(Collected data)
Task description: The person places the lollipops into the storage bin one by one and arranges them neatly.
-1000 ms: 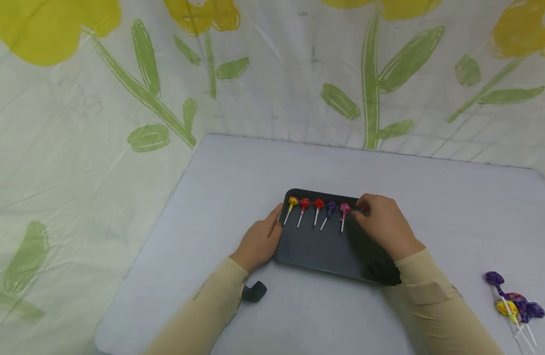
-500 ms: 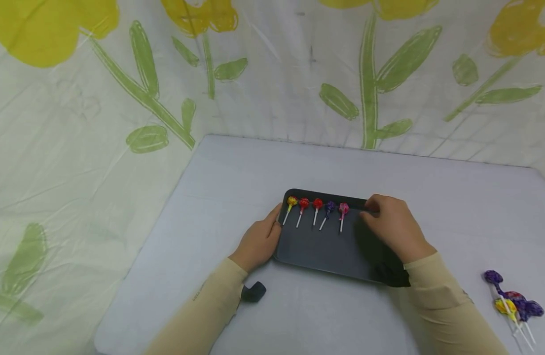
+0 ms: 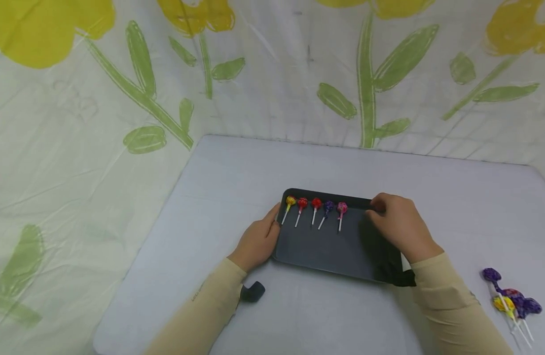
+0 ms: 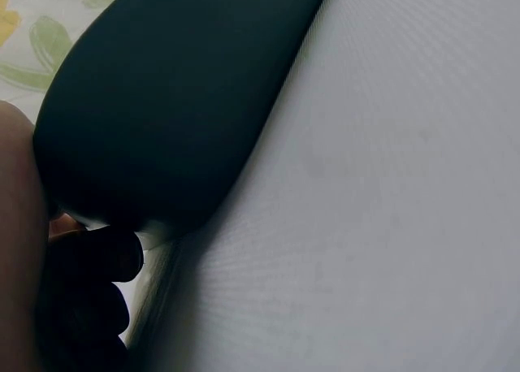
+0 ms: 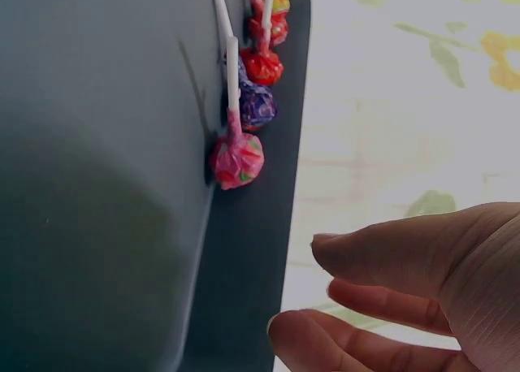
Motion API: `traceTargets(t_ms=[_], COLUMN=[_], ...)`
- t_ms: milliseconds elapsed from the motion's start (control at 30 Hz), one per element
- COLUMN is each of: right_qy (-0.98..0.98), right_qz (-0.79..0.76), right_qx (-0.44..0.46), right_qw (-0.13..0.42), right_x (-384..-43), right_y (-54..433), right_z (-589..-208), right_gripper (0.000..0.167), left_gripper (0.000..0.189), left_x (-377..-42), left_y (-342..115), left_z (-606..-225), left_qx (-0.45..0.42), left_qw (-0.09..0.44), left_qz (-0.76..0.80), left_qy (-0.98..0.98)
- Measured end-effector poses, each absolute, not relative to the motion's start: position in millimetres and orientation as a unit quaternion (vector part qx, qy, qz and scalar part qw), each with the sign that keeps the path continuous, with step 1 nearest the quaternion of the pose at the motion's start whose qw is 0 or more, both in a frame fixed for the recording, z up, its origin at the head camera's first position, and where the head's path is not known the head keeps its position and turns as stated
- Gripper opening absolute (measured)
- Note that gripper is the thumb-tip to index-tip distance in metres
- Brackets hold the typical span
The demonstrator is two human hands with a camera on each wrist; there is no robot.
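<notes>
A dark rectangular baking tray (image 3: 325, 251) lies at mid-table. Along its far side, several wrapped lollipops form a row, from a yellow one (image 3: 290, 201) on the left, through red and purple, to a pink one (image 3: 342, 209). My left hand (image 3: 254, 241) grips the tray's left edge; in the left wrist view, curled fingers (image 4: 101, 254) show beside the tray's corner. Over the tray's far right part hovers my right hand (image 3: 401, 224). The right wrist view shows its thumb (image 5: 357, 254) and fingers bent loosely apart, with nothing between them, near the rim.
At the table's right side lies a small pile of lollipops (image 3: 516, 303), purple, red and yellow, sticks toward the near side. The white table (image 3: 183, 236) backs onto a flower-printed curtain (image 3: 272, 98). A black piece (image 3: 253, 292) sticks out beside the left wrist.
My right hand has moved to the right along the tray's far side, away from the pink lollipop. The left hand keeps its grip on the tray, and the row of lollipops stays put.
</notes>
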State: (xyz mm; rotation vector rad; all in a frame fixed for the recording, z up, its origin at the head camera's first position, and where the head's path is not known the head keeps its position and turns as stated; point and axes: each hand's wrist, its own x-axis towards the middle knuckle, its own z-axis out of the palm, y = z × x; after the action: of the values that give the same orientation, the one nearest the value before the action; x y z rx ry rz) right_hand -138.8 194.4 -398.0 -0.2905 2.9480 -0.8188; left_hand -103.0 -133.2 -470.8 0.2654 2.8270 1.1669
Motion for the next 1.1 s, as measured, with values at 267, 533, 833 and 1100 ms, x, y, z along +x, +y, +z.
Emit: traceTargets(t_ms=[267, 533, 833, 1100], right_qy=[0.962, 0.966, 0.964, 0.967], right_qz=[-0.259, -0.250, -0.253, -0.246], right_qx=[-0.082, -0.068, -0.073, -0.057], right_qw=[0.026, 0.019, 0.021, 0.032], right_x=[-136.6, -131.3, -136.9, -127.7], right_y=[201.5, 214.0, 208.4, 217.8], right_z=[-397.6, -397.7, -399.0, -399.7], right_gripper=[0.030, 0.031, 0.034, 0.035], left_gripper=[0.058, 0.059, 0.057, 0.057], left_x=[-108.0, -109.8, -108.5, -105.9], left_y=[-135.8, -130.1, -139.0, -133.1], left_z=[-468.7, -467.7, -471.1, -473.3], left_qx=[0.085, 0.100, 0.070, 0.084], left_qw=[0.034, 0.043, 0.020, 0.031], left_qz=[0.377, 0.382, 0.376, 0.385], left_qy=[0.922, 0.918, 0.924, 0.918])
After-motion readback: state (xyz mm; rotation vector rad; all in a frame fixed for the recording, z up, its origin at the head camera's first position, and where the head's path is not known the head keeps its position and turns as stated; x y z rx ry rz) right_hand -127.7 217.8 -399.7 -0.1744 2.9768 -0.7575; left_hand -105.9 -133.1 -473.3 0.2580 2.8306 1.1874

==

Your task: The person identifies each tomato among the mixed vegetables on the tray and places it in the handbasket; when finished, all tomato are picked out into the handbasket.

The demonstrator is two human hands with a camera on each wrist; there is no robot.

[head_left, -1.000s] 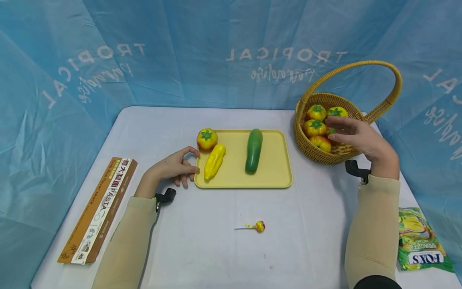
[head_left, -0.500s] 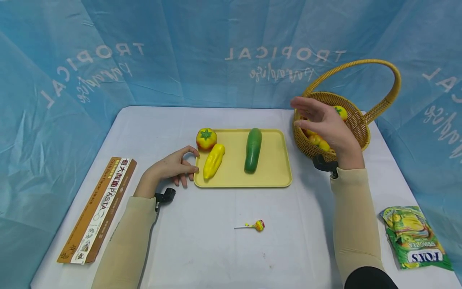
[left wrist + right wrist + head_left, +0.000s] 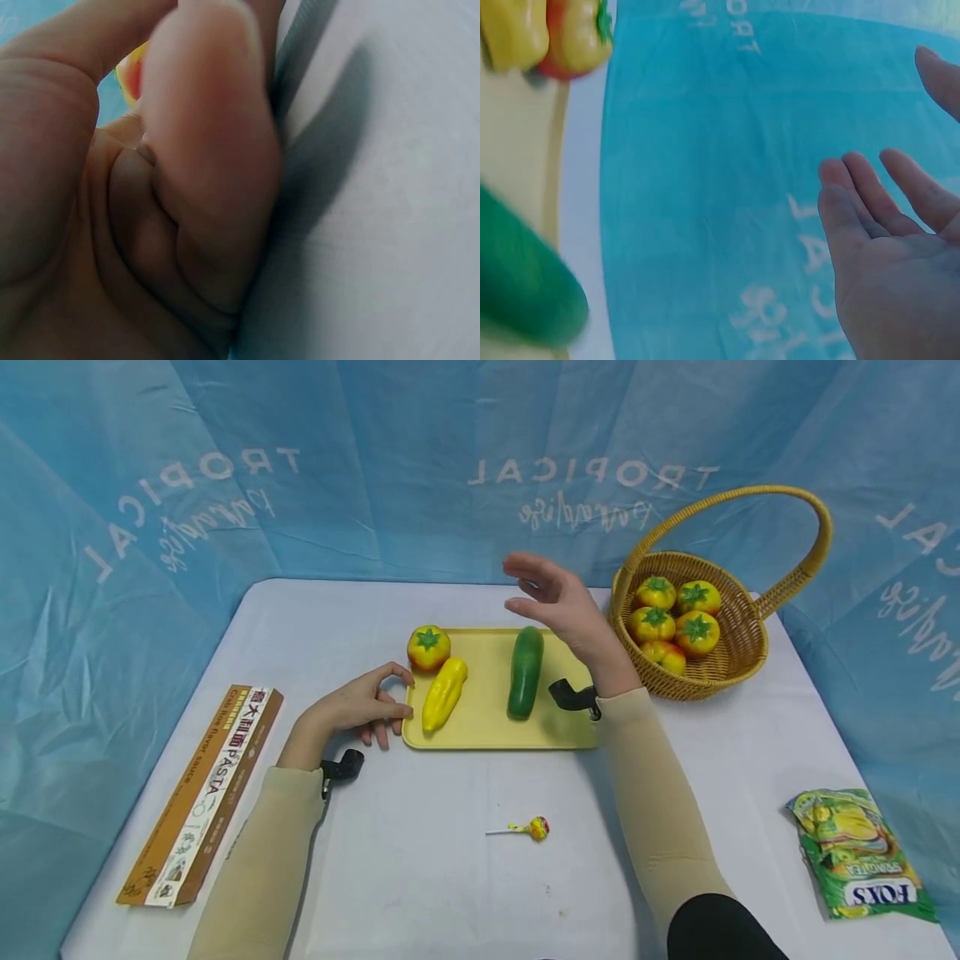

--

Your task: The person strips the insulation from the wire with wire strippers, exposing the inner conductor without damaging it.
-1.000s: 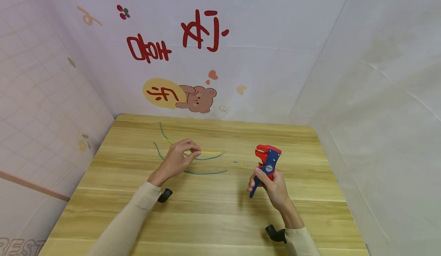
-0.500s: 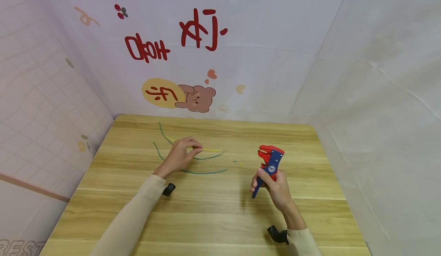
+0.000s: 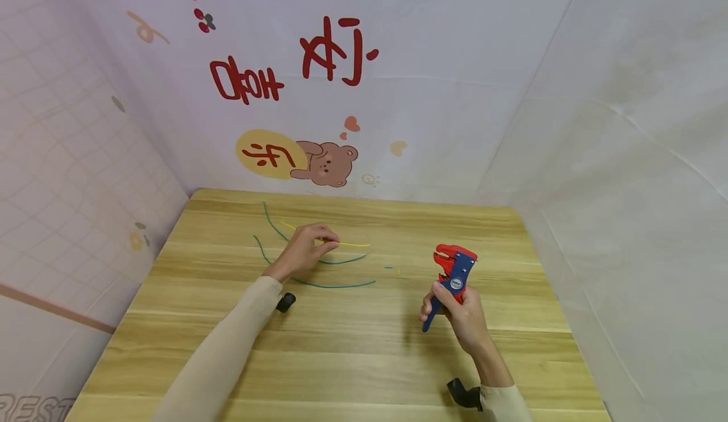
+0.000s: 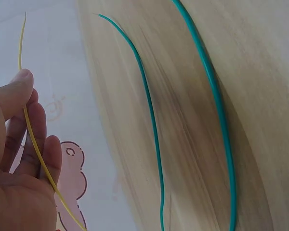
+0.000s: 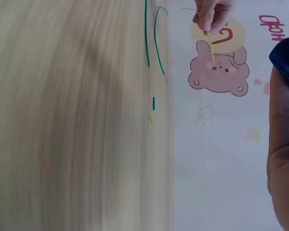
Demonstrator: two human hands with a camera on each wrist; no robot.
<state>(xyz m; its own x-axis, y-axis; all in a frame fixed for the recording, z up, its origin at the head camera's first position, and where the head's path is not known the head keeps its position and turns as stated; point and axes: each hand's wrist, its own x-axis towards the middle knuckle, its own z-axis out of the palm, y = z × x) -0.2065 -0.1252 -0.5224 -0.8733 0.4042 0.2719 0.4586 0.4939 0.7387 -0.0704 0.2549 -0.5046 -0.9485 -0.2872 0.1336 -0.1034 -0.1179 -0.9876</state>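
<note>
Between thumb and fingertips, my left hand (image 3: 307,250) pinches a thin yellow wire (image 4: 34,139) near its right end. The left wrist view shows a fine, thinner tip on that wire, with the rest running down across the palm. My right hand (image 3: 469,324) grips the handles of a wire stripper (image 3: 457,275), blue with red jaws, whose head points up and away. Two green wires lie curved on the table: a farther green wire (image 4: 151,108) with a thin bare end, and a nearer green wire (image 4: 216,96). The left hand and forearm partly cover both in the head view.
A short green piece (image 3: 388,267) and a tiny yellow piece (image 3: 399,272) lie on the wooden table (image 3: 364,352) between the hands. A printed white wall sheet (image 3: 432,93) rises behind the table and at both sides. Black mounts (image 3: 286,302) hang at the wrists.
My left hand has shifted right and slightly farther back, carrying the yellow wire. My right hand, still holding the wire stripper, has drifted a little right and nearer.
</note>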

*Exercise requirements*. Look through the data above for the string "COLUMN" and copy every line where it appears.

*Task output*.
Motion API: `traceTargets(t_ms=[_], COLUMN=[_], ...)`
- COLUMN is each of: right_qy (-0.98..0.98), right_qz (-0.79..0.76), right_qx (-0.44..0.46), right_qw (-0.13..0.42), right_x (-384..-43), right_y (-54..433), right_z (-589..-208), right_gripper (0.000..0.167), left_gripper (0.000..0.189), left_x (-377..-42), left_y (-342..115), left_z (-606..-225), left_qx (-0.45..0.42), left_qw (-0.09..0.44), left_qz (-0.76..0.80), left_qy (-0.98..0.98)

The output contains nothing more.